I do know I have to create a column that holds BLOB data in Sqlite. I just don't know what to do on the Tcl side of things. If anyone knows how to do this or has a good reference to suggest for me, I would really appreciate it.
Thank you,
Damion
In my code, I basically open the file as a binary, load its content into a Tcl variable, and stuff that into the SQLite db. So, something like this...
# load the file's contents
set fileID [open $file RDONLY]
fconfigure $fileID -translation binary
set content [read $fileID}
close $fileID
# store the data in a blob field of the db
$db eval {INSERT OR REPLACE INTO files (content) VALUES ($content)}
Obviously, you'll want to season to taste, and you're table will probably contain additional columns...

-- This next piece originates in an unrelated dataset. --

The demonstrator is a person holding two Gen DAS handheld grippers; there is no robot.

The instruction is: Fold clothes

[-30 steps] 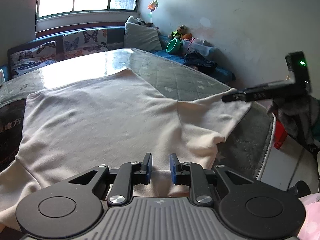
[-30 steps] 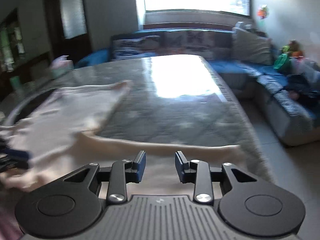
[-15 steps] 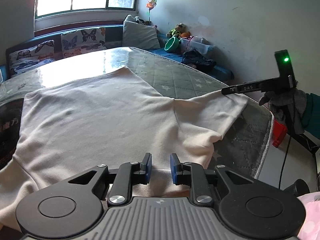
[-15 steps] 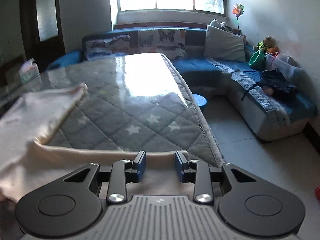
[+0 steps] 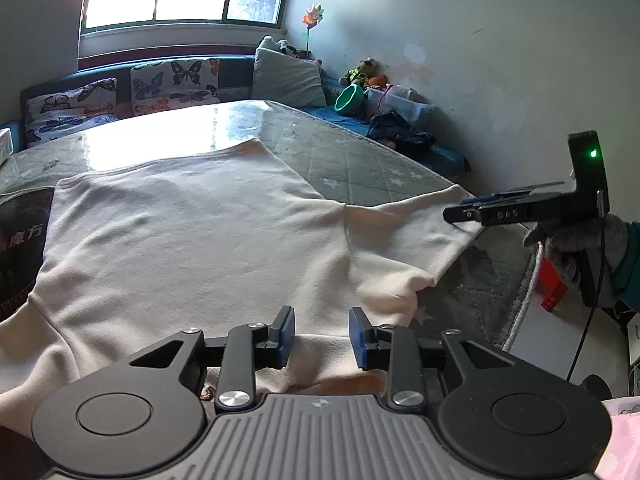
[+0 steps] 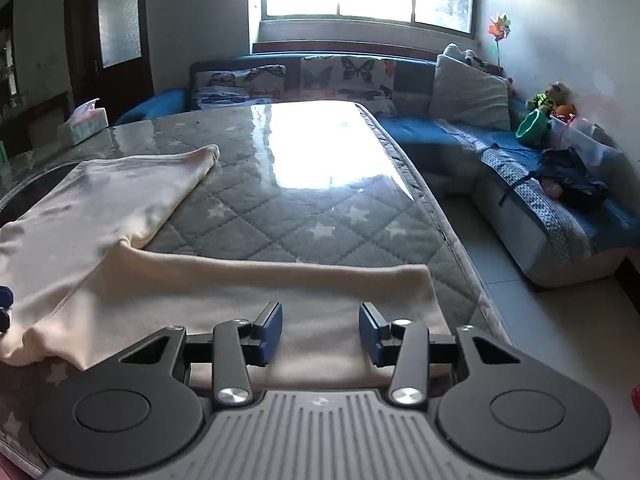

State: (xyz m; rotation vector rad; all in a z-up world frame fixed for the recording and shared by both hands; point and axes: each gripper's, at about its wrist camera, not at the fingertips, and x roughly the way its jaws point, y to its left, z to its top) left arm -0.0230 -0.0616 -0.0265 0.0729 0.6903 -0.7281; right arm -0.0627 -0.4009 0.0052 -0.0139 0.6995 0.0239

The incrblob command looks like what you want: http://sqlite.org/tclsqlite.html#incrblob
The "incrblob" method
This method opens a TCL channel that
can be used to read or write into a
preexisting BLOB in the database. The
syntax is like this:
dbcmd incrblob ?-readonly?? ?DB? TABLE COLUMN ROWID
The command returns a new TCL channel
for reading or writing to the BLOB.
The channel is opened using the
underlying sqlite3_blob_open()
C-langauge interface. Close the
channel using the close command of
TCL.